La señorita Marple se abalanzó sobre las palabras con avidez.

—¡Oh, sí…! ¡Sí que lo creo! ¡Es completamente inconfundible! Cambió inmediatamente cuando se hizo mención de los Jefferson. Había parecido natural hasta aquel momento.

—Pero ¿qué crees tú que es, Juana?

—Mira, querida, tú los conoces. Lo único que yo presiento es que hay algo, como tú dices, de ellos que tiene alarmada a la joven esa. Y otra cosa. ¿No notaste que cuando le preguntaste si no experimentó ansiedad al ver que había desaparecido la muchacha, te contestó que estaba furiosa? Y parecía furiosa… ¡furiosa de verdad! Eso se me antoja interesante, ¿sabes? Me da en los huesos, quizá me equivoque, que ésta es su principal reacción ante la muerte de la muchacha. No le tenía el menor cariño, estoy segura. No le llora ni mucho menos. Pero sí que creo definitivamente que el pensar en esa muchacha, en Rubi Keene, la enfurece. Y aquí lo interesante es saber… ¿por qué?

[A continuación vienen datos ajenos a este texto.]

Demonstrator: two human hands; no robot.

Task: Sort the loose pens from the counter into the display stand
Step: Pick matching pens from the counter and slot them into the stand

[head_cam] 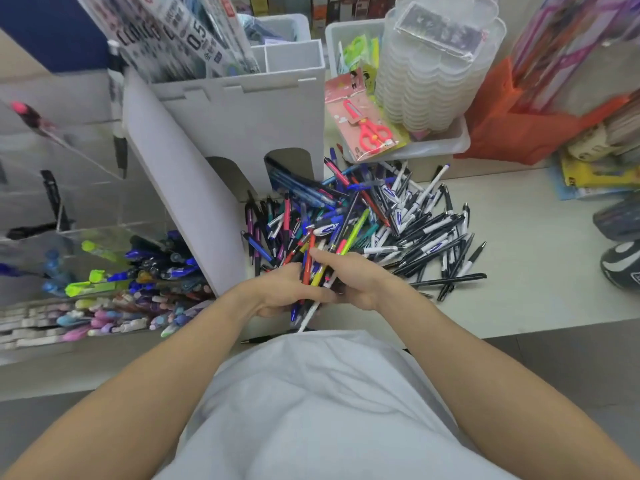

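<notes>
Together, left hand (277, 292) and right hand (349, 277) curl around a mixed bundle of coloured plastic pens (313, 271) — just before the white slotted display stand (239, 133), beside the loose pen heap (398, 220).

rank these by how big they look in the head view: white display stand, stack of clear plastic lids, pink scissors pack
1. white display stand
2. stack of clear plastic lids
3. pink scissors pack

The stand sits nearer, so its lead is partly perspective.
</notes>
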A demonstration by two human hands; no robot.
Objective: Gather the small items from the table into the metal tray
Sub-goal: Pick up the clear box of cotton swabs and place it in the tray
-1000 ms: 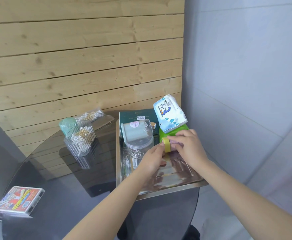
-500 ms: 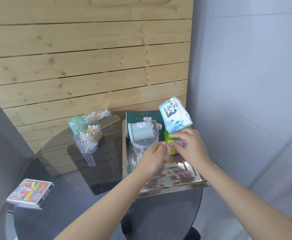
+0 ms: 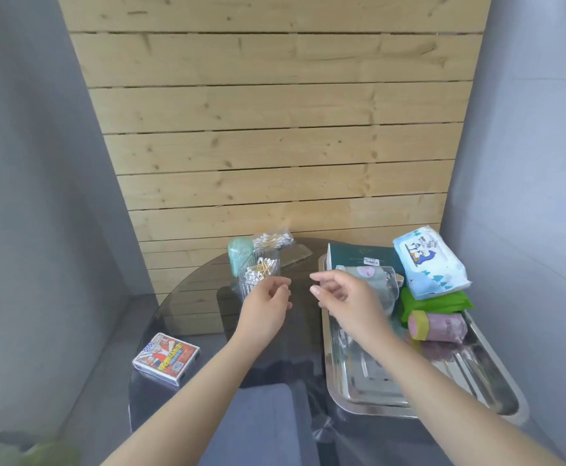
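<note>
We see a shiny silver metal tray (image 3: 342, 395) on dark glass tabletop (image 3: 187, 297). White-blue wipes pack (image 3: 429, 260) with penguin print, green pouch (image 3: 439, 302), purple roll (image 3: 443, 326), dark green box (image 3: 358, 255); red-yellow card box (image 3: 166, 358) near left edge.

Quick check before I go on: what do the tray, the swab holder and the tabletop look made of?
Metal tray: looks like polished stainless steel, with mirror-like reflections and bright highlights on its rim.
Swab holder: clear ribbed plastic, probably acrylic; the cotton swabs show through its wall.
Tabletop: seems dark tinted glass, smooth and glossy, reflecting the wooden slats behind it.
</note>
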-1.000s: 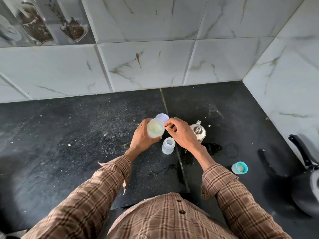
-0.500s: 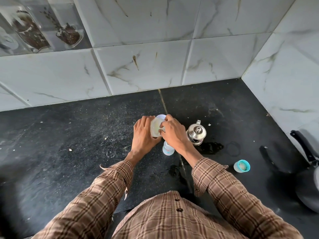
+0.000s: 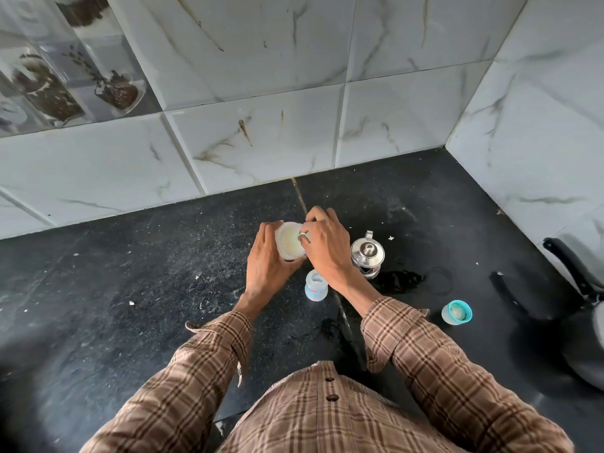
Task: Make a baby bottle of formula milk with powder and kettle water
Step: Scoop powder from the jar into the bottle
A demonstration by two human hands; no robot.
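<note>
My left hand [image 3: 266, 266] grips an open white powder container [image 3: 289, 241] with pale yellow powder inside, held just above the black counter [image 3: 147, 289]. My right hand [image 3: 327, 248] reaches past the container's right rim, fingers curled downward behind it; whatever lies under them is hidden. The small open baby bottle [image 3: 316, 286] stands upright just below my right wrist. A small steel kettle [image 3: 367, 255] with its lid on stands to the right of my right hand.
A teal bottle cap with its teat [image 3: 457, 312] sits to the right on the counter. A wet patch [image 3: 400, 279] lies beside the kettle. A black pan with a long handle [image 3: 568, 273] is at the right edge. Marble-tiled walls close the back and right.
My right hand moved from the container's rim to behind it, covering the white lid that lay there. My left hand kept hold of the container. My view tilted upward.
</note>
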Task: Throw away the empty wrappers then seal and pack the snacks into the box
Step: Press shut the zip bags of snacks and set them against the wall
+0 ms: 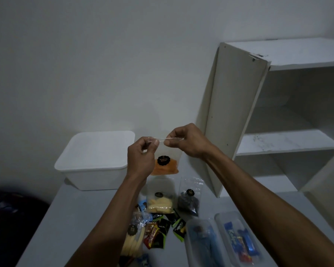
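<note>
I've got a clear zip bag of orange snack (165,162) held up in the air above the table (81,218), just in front of the wall. Both hands pinch its top strip: left hand (142,153) w/ thumb and fingers curled on the left end, right hand (185,140) pinching the right end, so the strip runs taut between them. Bag hangs straight down, black round sticker on its front, orange pieces at the bottom.

Below it on the table: a clear bag of pale yellow chips (159,204), and just right of that a clear bag of dark snack (189,201). Nearer me, a heap of small wrappers (162,226), black/green and red, partly under my left forearm; another bag of yellow sticks (132,241) sits left of the heap. Near right, two clear plastic trays: one w/ blue contents (202,241), the other w/ blue and red bars (239,239).

Far left on the table, the white lidded box (94,160), lid on. Far right, a white shelf unit (278,116), its shelves showing.
</note>
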`<action>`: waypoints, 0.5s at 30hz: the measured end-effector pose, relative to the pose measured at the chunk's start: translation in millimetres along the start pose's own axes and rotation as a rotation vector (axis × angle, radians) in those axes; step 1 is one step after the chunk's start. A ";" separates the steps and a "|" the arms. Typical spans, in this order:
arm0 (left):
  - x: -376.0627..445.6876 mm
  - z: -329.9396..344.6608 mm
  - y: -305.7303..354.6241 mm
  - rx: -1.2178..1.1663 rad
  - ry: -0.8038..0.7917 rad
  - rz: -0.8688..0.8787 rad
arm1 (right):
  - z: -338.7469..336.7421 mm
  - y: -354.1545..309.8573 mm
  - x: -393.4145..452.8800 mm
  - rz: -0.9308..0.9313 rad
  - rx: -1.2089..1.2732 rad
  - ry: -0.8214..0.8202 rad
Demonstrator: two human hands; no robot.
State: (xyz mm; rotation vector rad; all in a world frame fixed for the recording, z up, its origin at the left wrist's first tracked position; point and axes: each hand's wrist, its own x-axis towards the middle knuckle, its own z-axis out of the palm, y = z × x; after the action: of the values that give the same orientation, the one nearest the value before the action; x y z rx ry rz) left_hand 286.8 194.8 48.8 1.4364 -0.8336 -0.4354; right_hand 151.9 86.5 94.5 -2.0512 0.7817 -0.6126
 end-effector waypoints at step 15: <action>2.2 3.6 -4.0 -0.097 0.018 -0.103 | -1.6 9.9 -3.8 0.065 0.071 0.011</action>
State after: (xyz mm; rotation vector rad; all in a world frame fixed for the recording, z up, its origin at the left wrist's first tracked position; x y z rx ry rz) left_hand 286.5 190.3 45.3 1.3950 -0.7169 -0.5338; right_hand 145.2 83.9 86.6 -1.9521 0.8182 -0.6067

—¡Ya lo averiguaremos! —aseguró la señora Bantry—. Iremos a Danemouth y nos alojaremos en el Majestic… Sí; tú también, Juana. Necesito un cambio de aires después de lo ocurrido aquí. Unos cuantos días en el Majestic… eso es lo que necesitamos, y conocerás a Conway Jefferson. Es encantador… encantador de verdad. Es la historia más triste que puedas imaginar. Tenía un hijo y una hija y al uno y al otro los quería entrañablemente. Los dos estaban casados, pero pasaban largas temporadas en casa de su padre. Su esposa era una mujer dulcísima también y él la adoraba. Volaban a casa desde Francia un año, y hubo un accidente. Se mataron todos: el piloto, la señora Jefferson, Rosamunda y Francisco. A Conway le quedaron las piernas tan mal heridas, que hubieron de amputárselas. Y ha sido maravilloso… ¡Su valor! ¡Su ánimo! Era un hombre muy activo y ahora es un inválido; pero jamás se queja. Su nuera vive con él… Era viuda cuando Francisco Jefferson se casó con ella y tenía un hijo del primer matrimonio. Pedro Carmody. Los dos viven con Conway. Marcos Gaskell, marido de Rosamunda, está allí también la mayor parte del tiempo. Fue una tragedia horrible.

—Y ahora —dijo la señorita Marple— hay aún otra tragedia…

Dijo la señora Bantry.

—Oh, sí…, sí…, pero no tiene nada que ver con los Jefferson.

—¿No…? Fue el señor Jefferson quien lo notificó a la policía.